Produce a word-for-word copy of the data that follows, excluding images.

BEGIN MATERIALS PROVIDED

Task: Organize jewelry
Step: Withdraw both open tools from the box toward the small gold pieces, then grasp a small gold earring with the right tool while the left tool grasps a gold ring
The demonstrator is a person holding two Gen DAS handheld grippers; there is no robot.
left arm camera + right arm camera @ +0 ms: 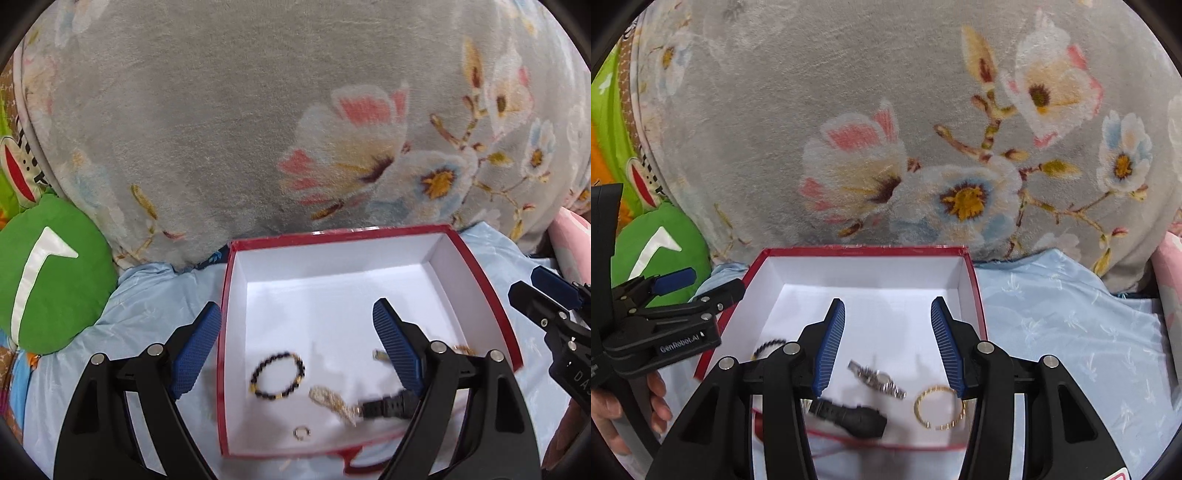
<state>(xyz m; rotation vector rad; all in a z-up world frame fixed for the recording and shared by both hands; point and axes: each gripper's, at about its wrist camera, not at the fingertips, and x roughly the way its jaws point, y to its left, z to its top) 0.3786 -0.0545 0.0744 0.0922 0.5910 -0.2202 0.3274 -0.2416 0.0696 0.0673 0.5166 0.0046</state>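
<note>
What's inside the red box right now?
Inside the red box: black beaded bracelet, gold chain, small ring, black watch, silver watch, gold bangle. The claw arms cover parts of the floor, so more could be hidden.

1. We see an open red box (480,280) with a white inside, lying on the bed.
2. Flat on its floor we find a black bead bracelet (277,376), a pale gold chain (330,400) and a small ring (301,432).
3. A black watch (855,415), a silver watch (877,378) and a gold bangle (940,406) lie just beside one another.
</note>
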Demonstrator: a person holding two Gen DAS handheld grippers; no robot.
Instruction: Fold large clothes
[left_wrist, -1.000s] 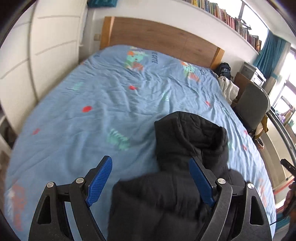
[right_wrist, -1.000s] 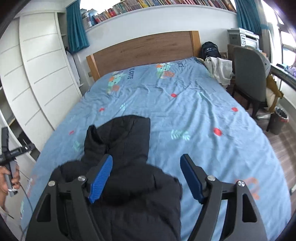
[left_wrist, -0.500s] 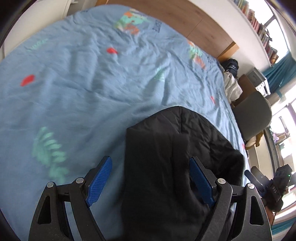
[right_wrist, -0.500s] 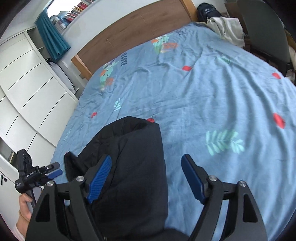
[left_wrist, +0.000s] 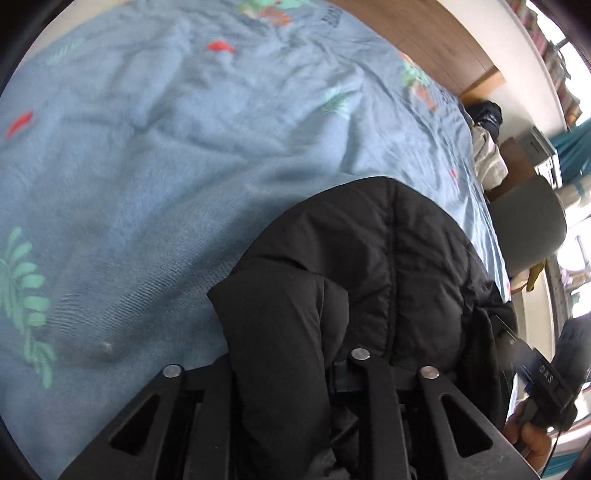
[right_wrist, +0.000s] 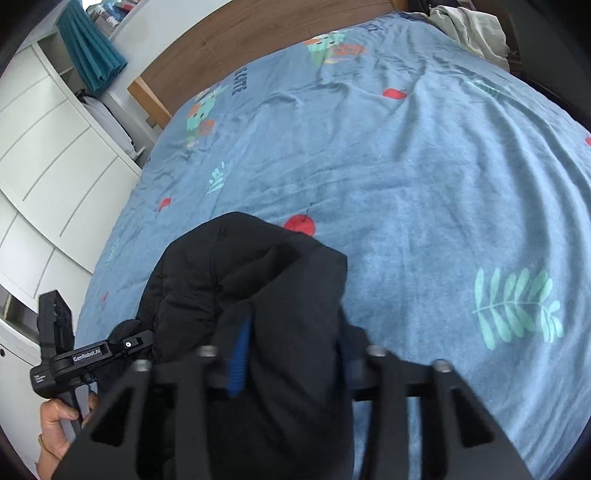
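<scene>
A black puffer jacket (left_wrist: 369, 266) lies bunched on the blue bedsheet (left_wrist: 147, 166), hood end pointing toward the headboard. My left gripper (left_wrist: 284, 369) is shut on a thick fold of the jacket; its pads are buried in the fabric. In the right wrist view the jacket (right_wrist: 229, 280) fills the lower middle, and my right gripper (right_wrist: 291, 350) is shut on another fold, with one blue pad (right_wrist: 240, 354) showing. The right gripper shows at the left view's lower right (left_wrist: 546, 380); the left gripper shows at the right view's lower left (right_wrist: 96, 354).
The patterned blue sheet (right_wrist: 424, 184) covers the whole bed, with a wooden headboard (right_wrist: 266, 44) at the far end. White wardrobe doors (right_wrist: 48, 155) run along one side. A grey chair (left_wrist: 532, 221) and pale clothes (left_wrist: 487, 155) stand at the other side.
Both grippers have dropped onto the jacket and closed from wide open onto folds of it. The cameras now sit much closer to the bed.
</scene>
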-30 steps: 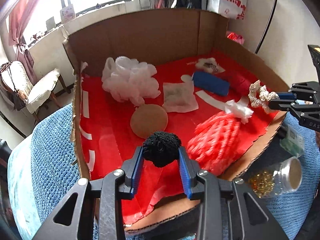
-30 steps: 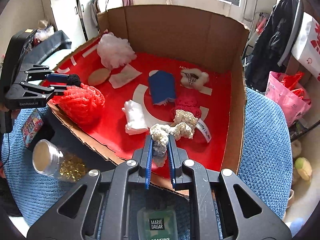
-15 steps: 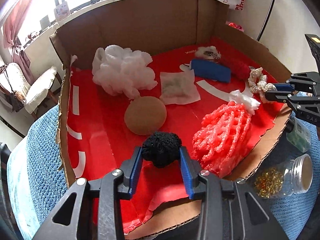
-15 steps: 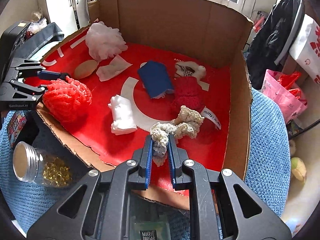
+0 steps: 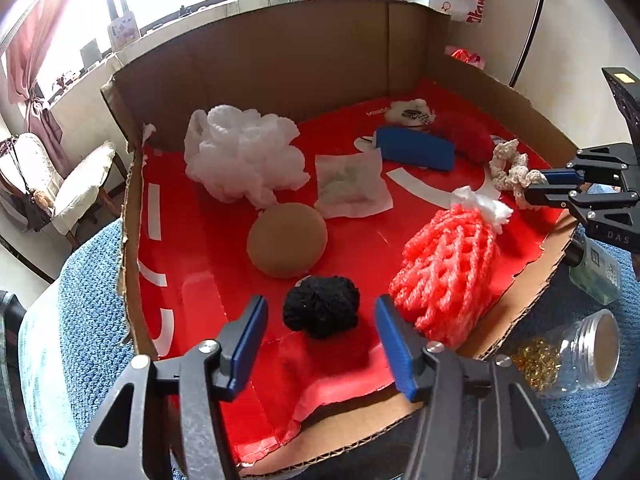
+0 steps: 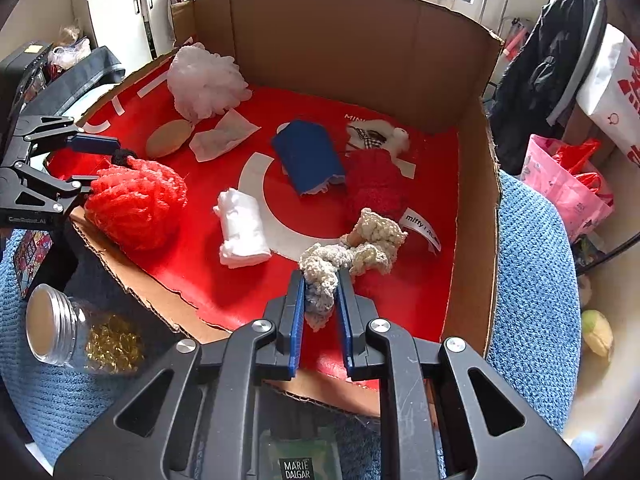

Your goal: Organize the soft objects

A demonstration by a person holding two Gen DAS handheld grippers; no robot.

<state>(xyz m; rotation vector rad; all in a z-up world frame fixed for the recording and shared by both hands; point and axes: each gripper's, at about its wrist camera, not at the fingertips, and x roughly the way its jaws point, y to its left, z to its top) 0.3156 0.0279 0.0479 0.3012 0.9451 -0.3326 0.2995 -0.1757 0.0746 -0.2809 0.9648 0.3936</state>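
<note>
A cardboard box [image 5: 280, 52] with a red floor holds the soft things. My left gripper [image 5: 318, 330] is open, its blue pads apart on either side of a black yarn ball [image 5: 320, 310] that rests on the red floor. A red net sponge [image 5: 444, 272] lies just right of it. My right gripper [image 6: 321, 296] has its pads slightly apart around the end of a cream crocheted scrunchie [image 6: 352, 252], which lies on the box floor; the scrunchie also shows in the left wrist view [image 5: 510, 172].
In the box lie a white mesh puff [image 5: 240, 156], a tan round sponge [image 5: 286, 240], a white wipe [image 5: 350, 186], a blue cloth [image 5: 416, 148], a red knit piece [image 6: 374, 184] and a white folded cloth [image 6: 242, 232]. A jar of gold beads [image 5: 568, 356] lies outside on the blue blanket.
My left gripper has opened and let the black yarn ball down onto the box floor. My right gripper's pads have parted a little around the scrunchie.
</note>
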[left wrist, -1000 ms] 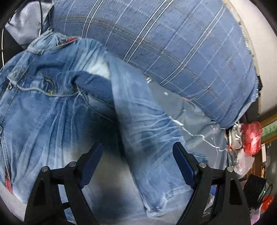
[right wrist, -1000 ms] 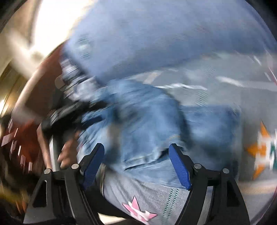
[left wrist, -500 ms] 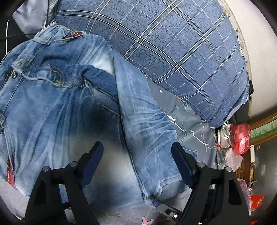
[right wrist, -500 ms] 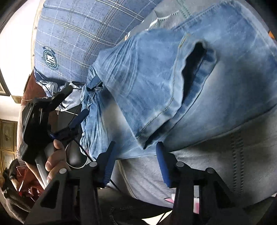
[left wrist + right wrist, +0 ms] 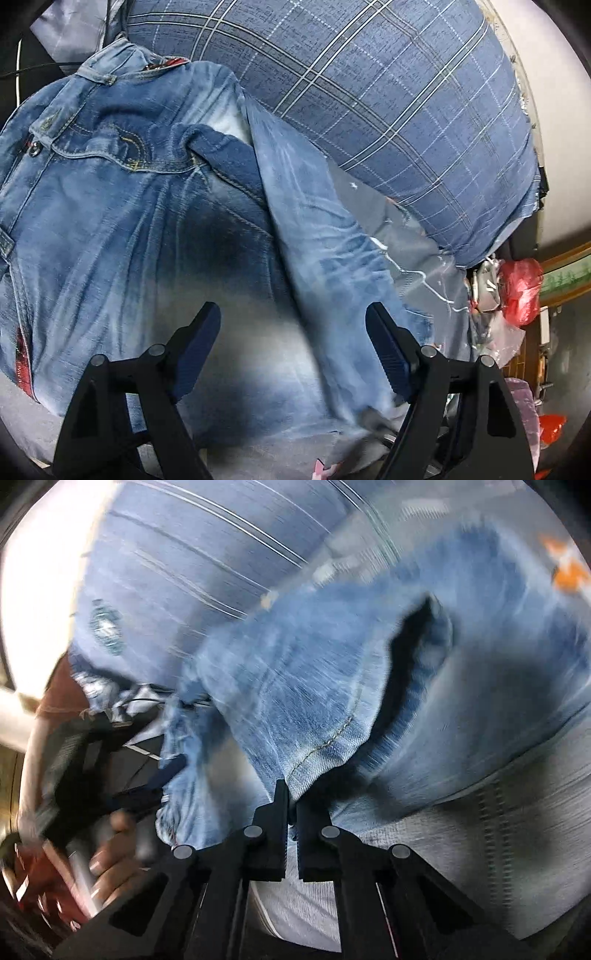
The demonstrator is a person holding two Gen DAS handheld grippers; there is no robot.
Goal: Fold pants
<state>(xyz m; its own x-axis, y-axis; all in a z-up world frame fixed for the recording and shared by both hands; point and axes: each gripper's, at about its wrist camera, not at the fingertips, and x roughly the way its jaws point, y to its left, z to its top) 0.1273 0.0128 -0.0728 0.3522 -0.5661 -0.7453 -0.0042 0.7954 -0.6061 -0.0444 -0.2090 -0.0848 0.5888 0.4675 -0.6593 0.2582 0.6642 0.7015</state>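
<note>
Faded blue jeans (image 5: 122, 236) lie spread on a grey bed cover (image 5: 29, 439), waistband at the upper left, one leg (image 5: 321, 240) folded over toward the lower right. My left gripper (image 5: 291, 332) hovers open above the thigh area, nothing between its pads. In the right wrist view the hem of the folded leg (image 5: 317, 709) fills the middle, blurred. My right gripper (image 5: 290, 794) is shut on the hem's corner, denim pinched between the pads. The left gripper's body (image 5: 85, 760) and a hand (image 5: 110, 853) show at the left there.
A large blue plaid pillow (image 5: 369, 92) lies behind the jeans. Red plastic bags (image 5: 521, 291) and clutter sit past the bed's right edge. The grey cover (image 5: 480, 849) with an orange star print (image 5: 569, 568) stretches on the right.
The right gripper went from wide open above the leg hem to shut on its corner, sinking toward the bed. The left gripper stayed open over the jeans, hardly moving.
</note>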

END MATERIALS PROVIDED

PROBLEM SOLUTION:
Task: Organize jewelry
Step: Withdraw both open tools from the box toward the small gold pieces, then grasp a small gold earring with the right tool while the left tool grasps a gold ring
The demonstrator is a person holding two Gen DAS handheld grippers; there is no robot.
left arm camera + right arm camera @ +0 ms: 
<state>(xyz m; rotation vector rad; all in a z-up world frame fixed for the recording and shared by both hands; point and axes: each gripper's, at about its wrist camera, not at the fingertips, and x roughly the way its jaws point, y to its left, z to its top) 0.3786 -0.0545 0.0744 0.0922 0.5910 -0.2202 0.3274 -0.2416 0.0696 0.0673 0.5166 0.0046</state>
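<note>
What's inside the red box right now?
Inside the red box: black beaded bracelet, gold chain, small ring, black watch, silver watch, gold bangle. The claw arms cover parts of the floor, so more could be hidden.

1. We see an open red box (480,280) with a white inside, lying on the bed.
2. Flat on its floor we find a black bead bracelet (277,376), a pale gold chain (330,400) and a small ring (301,432).
3. A black watch (855,415), a silver watch (877,378) and a gold bangle (940,406) lie just beside one another.
</note>
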Demonstrator: a person holding two Gen DAS handheld grippers; no robot.
Instruction: Fold large clothes
[left_wrist, -1.000s] 
[right_wrist, -1.000s] 
[left_wrist, -0.500s] 
[right_wrist, -0.500s] 
[left_wrist, +0.000s] 
[right_wrist, +0.000s] 
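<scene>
A black puffer jacket (left_wrist: 369, 266) lies bunched on the blue bedsheet (left_wrist: 147, 166), hood end pointing toward the headboard. My left gripper (left_wrist: 284, 369) is shut on a thick fold of the jacket; its pads are buried in the fabric. In the right wrist view the jacket (right_wrist: 229, 280) fills the lower middle, and my right gripper (right_wrist: 291, 350) is shut on another fold, with one blue pad (right_wrist: 240, 354) showing. The right gripper shows at the left view's lower right (left_wrist: 546, 380); the left gripper shows at the right view's lower left (right_wrist: 96, 354).
The patterned blue sheet (right_wrist: 424, 184) covers the whole bed, with a wooden headboard (right_wrist: 266, 44) at the far end. White wardrobe doors (right_wrist: 48, 155) run along one side. A grey chair (left_wrist: 532, 221) and pale clothes (left_wrist: 487, 155) stand at the other side.
Both grippers have dropped onto the jacket and closed from wide open onto folds of it. The cameras now sit much closer to the bed.
</scene>
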-30 steps: 
-30 steps: 
-15 steps: 
-15 steps: 
+0 steps: 
+0 steps: 

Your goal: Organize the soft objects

A demonstration by a person holding two Gen DAS handheld grippers; no robot.

<state>(xyz m; rotation vector rad; all in a z-up world frame fixed for the recording and shared by both hands; point and axes: each gripper's, at about its wrist camera, not at the fingertips, and x roughly the way its jaws point, y to its left, z to its top) 0.3156 0.0279 0.0479 0.3012 0.9451 -0.3326 0.2995 -0.1757 0.0746 -0.2809 0.9648 0.3936</state>
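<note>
A cardboard box [image 5: 280, 52] with a red floor holds the soft things. My left gripper [image 5: 318, 330] is open, its blue pads apart on either side of a black yarn ball [image 5: 320, 310] that rests on the red floor. A red net sponge [image 5: 444, 272] lies just right of it. My right gripper [image 6: 321, 296] has its pads slightly apart around the end of a cream crocheted scrunchie [image 6: 352, 252], which lies on the box floor; the scrunchie also shows in the left wrist view [image 5: 510, 172].
In the box lie a white mesh puff [image 5: 240, 156], a tan round sponge [image 5: 286, 240], a white wipe [image 5: 350, 186], a blue cloth [image 5: 416, 148], a red knit piece [image 6: 374, 184] and a white folded cloth [image 6: 242, 232]. A jar of gold beads [image 5: 568, 356] lies outside on the blue blanket.
My left gripper has opened and let the black yarn ball down onto the box floor. My right gripper's pads have parted a little around the scrunchie.
</note>
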[left wrist, -1000 ms] 
[right wrist, -1000 ms] 
[left wrist, -500 ms] 
[right wrist, -500 ms] 
[left wrist + right wrist, +0 ms] 
The demonstrator is a person holding two Gen DAS handheld grippers; there is no robot.
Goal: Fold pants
<state>(xyz m; its own x-axis, y-axis; all in a z-up world frame fixed for the recording and shared by both hands; point and axes: each gripper's, at about its wrist camera, not at the fingertips, and x roughly the way its jaws point, y to its left, z to its top) 0.1273 0.0128 -0.0728 0.3522 -0.5661 -0.7453 -0.0042 0.7954 -0.6061 -0.0444 -0.2090 -0.0848 0.5888 0.4675 -0.6593 0.2582 0.6642 0.7015</state>
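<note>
Faded blue jeans (image 5: 122, 236) lie spread on a grey bed cover (image 5: 29, 439), waistband at the upper left, one leg (image 5: 321, 240) folded over toward the lower right. My left gripper (image 5: 291, 332) hovers open above the thigh area, nothing between its pads. In the right wrist view the hem of the folded leg (image 5: 317, 709) fills the middle, blurred. My right gripper (image 5: 290, 794) is shut on the hem's corner, denim pinched between the pads. The left gripper's body (image 5: 85, 760) and a hand (image 5: 110, 853) show at the left there.
A large blue plaid pillow (image 5: 369, 92) lies behind the jeans. Red plastic bags (image 5: 521, 291) and clutter sit past the bed's right edge. The grey cover (image 5: 480, 849) with an orange star print (image 5: 569, 568) stretches on the right.
The right gripper went from wide open above the leg hem to shut on its corner, sinking toward the bed. The left gripper stayed open over the jeans, hardly moving.
</note>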

This answer requires no additional content.